In the Chinese language, there is no specific character for Stress. Instead, it is made up of two characters, one indicating Opportunity, and the other, Threat. Think about it. When you are confronted with a situation, you will assess the situation very quickly in your mind on whether it is an opportunity, or a threat. Usain Bolt will see the 100m race an an opportunity. Pink will see going on stage to perform as an opportunity. For someone else, those situations could be perceived as threats. In either case, the physiological responses are the same. Heart rate increases, respiration quickens, sweaty palms, feeling on edge. Depending on how we read these signs, we can use them to help us perform or run.
So, here are some tips I hope you find useful in helping you feel well and boost your immune system:
- Change your perception of stress by re-framing the situation and asking yourself if it is an opportunity or threat. If it is an opportunity, embrace it wholeheartedly. If it is a threat, say “no” and let it go.
- Eat whole foods and move away from processed foods. Nourish your body well so that it is able to fight off any viruses. If you’re considering going plant based, there is a free new app that can help you on your journey. The free VeGuide app is now available on Android and iOS devices.
- Spend a few minutes each morning doing some deep breathing. Take deep, full, luxurious breaths to oxygenate your body.
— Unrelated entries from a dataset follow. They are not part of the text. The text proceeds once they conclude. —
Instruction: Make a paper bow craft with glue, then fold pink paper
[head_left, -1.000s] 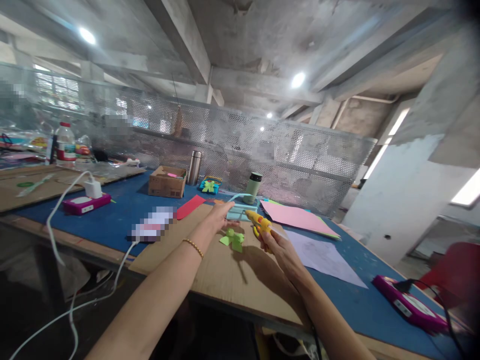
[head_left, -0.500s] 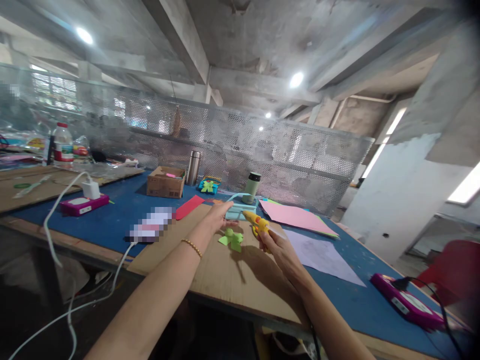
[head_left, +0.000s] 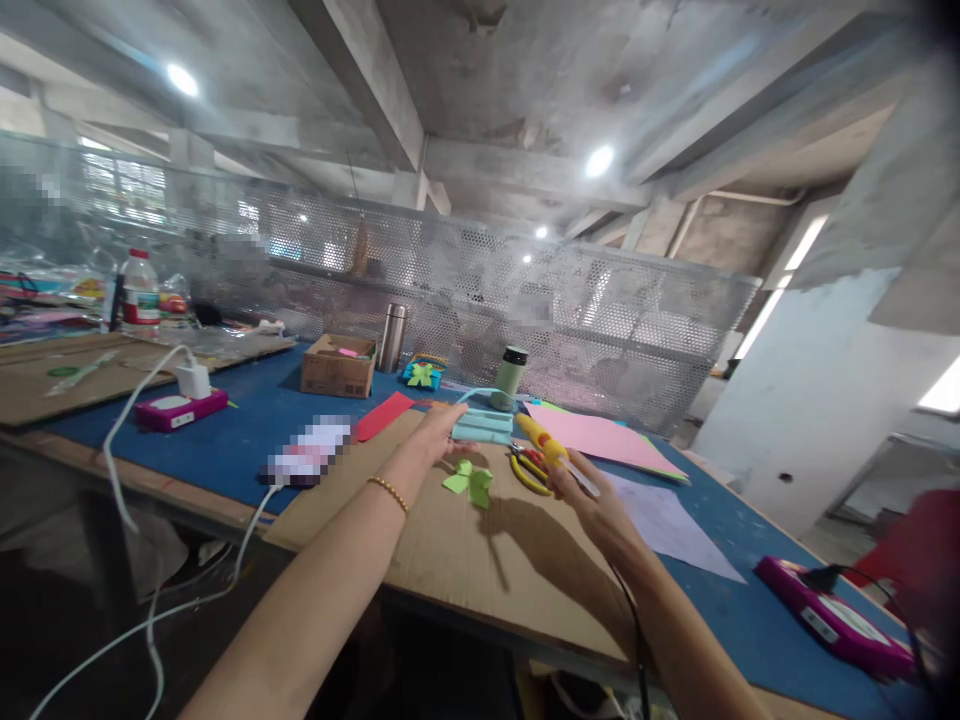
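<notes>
My left hand (head_left: 444, 432) is closed on the left end of a light blue box-like piece (head_left: 484, 426) with a thin handle loop, above the cardboard sheet (head_left: 442, 545). My right hand (head_left: 581, 485) grips a yellow glue gun (head_left: 546, 440), its nozzle pointing up and left, a little right of the blue piece. Just below the blue piece lies a green paper bow (head_left: 469, 483). Yellow-handled pliers (head_left: 529, 470) rest on the cardboard between the bow and the glue gun.
Pink sheets (head_left: 600, 440) and a lilac sheet (head_left: 675, 525) lie to the right. Behind stand a green bottle (head_left: 510, 378), a steel flask (head_left: 392, 338) and a cardboard box (head_left: 339, 367). A phone (head_left: 309, 450) and red paper (head_left: 385, 415) are left, a purple power strip (head_left: 836, 617) right.
My right hand has moved the glue gun right, away from the blue piece, uncovering the pliers. My left hand keeps its hold on the blue piece. The view has shifted slightly.
</notes>
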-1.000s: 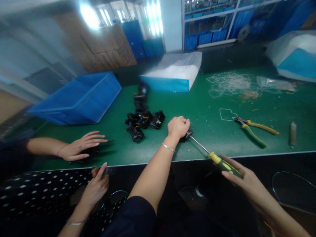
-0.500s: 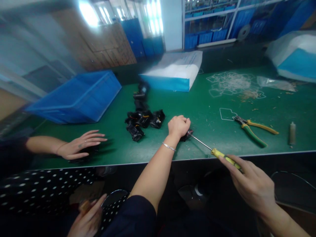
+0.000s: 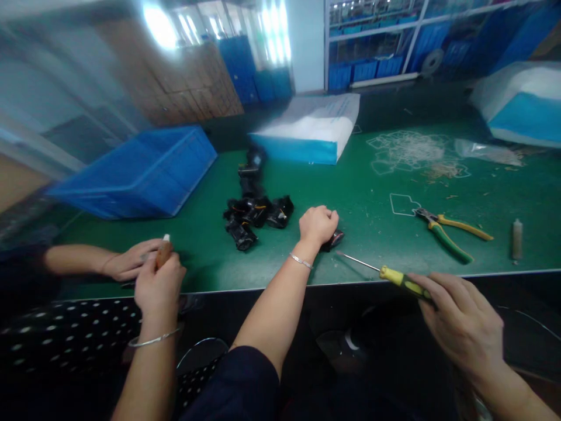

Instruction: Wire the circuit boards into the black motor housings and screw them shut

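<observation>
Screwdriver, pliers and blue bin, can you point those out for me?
Screwdriver [image 3: 388, 274]: head view, on the yellow front of its handle.
Pliers [image 3: 445, 238]: head view, on the green handle.
Blue bin [image 3: 174, 176]: head view, on its side wall.

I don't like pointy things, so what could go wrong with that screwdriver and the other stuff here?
The screwdriver in the right hand has its tip close to the left hand, so a slip might poke it. The black part beside that tip could get scratched. The pliers have a handle near the front edge of the green table, so a bump might knock them off.
</observation>
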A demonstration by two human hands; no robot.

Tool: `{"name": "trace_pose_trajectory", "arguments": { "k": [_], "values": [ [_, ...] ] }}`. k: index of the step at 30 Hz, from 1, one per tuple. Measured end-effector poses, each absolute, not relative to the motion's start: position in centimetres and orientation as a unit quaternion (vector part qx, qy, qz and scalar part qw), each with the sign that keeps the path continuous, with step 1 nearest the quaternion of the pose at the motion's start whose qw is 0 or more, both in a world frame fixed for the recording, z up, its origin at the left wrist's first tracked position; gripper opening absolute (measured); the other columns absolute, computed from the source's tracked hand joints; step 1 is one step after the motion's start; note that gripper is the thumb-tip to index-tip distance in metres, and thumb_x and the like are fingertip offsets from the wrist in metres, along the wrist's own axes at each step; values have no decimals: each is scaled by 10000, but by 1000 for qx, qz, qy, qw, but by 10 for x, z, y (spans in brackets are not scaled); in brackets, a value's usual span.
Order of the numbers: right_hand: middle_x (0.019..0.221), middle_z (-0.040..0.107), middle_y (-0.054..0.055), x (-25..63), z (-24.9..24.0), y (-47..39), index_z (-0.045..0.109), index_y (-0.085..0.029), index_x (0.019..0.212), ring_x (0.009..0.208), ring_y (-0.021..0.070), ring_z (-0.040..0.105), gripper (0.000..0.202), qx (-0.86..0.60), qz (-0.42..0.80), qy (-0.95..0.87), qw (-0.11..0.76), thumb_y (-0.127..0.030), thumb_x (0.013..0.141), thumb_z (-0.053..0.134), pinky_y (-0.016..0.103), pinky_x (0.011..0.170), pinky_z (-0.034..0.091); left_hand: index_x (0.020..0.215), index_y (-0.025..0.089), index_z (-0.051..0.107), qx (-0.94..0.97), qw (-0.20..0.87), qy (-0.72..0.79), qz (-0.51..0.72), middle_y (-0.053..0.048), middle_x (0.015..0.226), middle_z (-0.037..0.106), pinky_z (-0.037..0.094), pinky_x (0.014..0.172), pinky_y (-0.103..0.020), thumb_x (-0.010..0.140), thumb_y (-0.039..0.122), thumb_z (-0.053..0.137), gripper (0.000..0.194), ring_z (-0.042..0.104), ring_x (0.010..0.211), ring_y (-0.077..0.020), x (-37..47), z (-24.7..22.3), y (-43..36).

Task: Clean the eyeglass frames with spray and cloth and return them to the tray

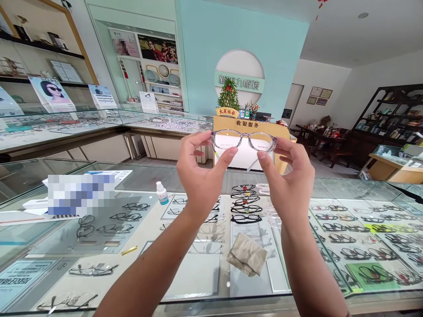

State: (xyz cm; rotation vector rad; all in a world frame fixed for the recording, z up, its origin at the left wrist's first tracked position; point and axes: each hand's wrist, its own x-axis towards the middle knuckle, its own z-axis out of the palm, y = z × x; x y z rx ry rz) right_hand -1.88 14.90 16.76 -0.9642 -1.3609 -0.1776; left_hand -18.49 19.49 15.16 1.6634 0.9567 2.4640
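A pair of clear-framed eyeglasses [244,133] is held up in front of me, above the glass counter. My left hand [201,169] grips the left end of the frame between thumb and fingers. At the other end, my right hand [290,178] pinches the frame the same way. Small print shows on the lenses, and one temple hangs down behind them. Below my hands a crumpled beige cloth [247,255] lies on the counter. A small white bottle [161,193] with a blue label stands left of my left forearm.
Several dark eyeglasses [246,218] form a column beyond the cloth. More frames fill the display case [343,253] at right. Leaflets [119,176] lie at left, near a small yellow strip [129,250]. A wooden cashier desk [220,123] with a plant [228,94] stands ahead.
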Motion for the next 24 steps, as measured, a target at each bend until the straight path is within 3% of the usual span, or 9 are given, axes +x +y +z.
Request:
{"name": "trace_pose_trajectory", "arguments": {
  "k": [10,24],
  "values": [
    [1359,790,110,-15,162,168,726,-280,1398,1196,287,757,471,-392,61,-624,673,-455,963,772,541,1010,629,1250,300,698,529,-113,295,787,-93,1260,669,574,1026,-517,709,496,1035,667,652,1284,-347,-193,151,196],
    [1331,710,112,-18,156,175,632,-293,1399,1179,294,716,447,-400,-109,-614,672,-406,984,754,521,994,594,1327,263,667,579,-67,283,762,-80,1346,703,577,1045,-426,865,373,939,548,712,1261,-274,-193,143,221]
  ]
}}
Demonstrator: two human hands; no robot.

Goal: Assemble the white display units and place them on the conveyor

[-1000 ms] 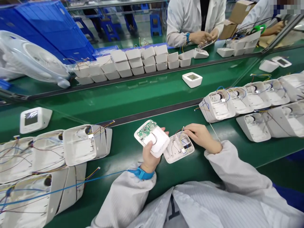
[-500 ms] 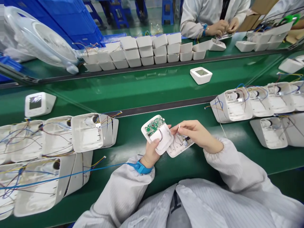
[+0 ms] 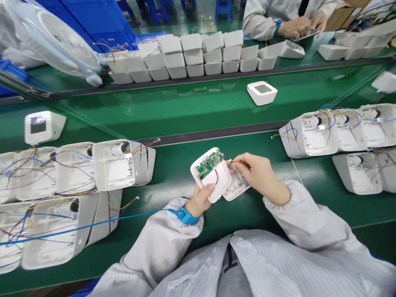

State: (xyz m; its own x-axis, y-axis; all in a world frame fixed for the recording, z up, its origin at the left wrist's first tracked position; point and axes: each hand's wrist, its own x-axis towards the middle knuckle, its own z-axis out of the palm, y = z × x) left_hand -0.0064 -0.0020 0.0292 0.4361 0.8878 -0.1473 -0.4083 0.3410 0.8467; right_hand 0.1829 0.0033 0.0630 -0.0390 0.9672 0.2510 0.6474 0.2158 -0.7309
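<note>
My left hand (image 3: 201, 200) grips a white plastic cover with a green circuit board (image 3: 210, 163) in it, thumb on the inner face and fingers behind. A blue wrist strap (image 3: 187, 216) with a cord sits on that wrist. Just right of the cover, my right hand (image 3: 255, 171) pinches a small wire connector (image 3: 231, 161) between thumb and fingertips, close to the board's edge. Partly under both hands lies a second open white housing (image 3: 236, 187) with thin wires inside; my right hand covers some of it.
Rows of open white housings with loose wires stand at left (image 3: 113, 173) and right (image 3: 320, 134). A finished-looking device with a screen (image 3: 262, 93) rests on the far green strip, another (image 3: 43, 127) at left. Beyond are stacked white shells (image 3: 193, 55), a fan (image 3: 55, 37) and a co-worker's hands (image 3: 297, 28).
The cover in my left hand has shifted slightly right. My right hand has turned, and a connector with coloured wires now shows at its fingertips.
</note>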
Give this breath ratio a go … 1:1:2:0. As an example, breathe in for 5 seconds, hold your breath for 5 seconds, exhale for 10 seconds. Do this 10 times per day.
- Meditate or have some quiet time. A simple thing to do is sit comfortably, as you inhale, silently repeat in your mind, “I am breathing in.” On the exhalation, silently repeat, “I am breathing out.” Do this for 5-10 minutes a couple of times a day.
- Yoga therapy suggests that colds and flu result from poor digestion or an energy imbalance originating in the digestive tract. Poses that gently compress, twist, or extend the belly can help a host of digestive ailments.
I really believe that you do not know what “well” feels like, until you actually feel well.
Give your wellness a chance this month and let me know how you get on.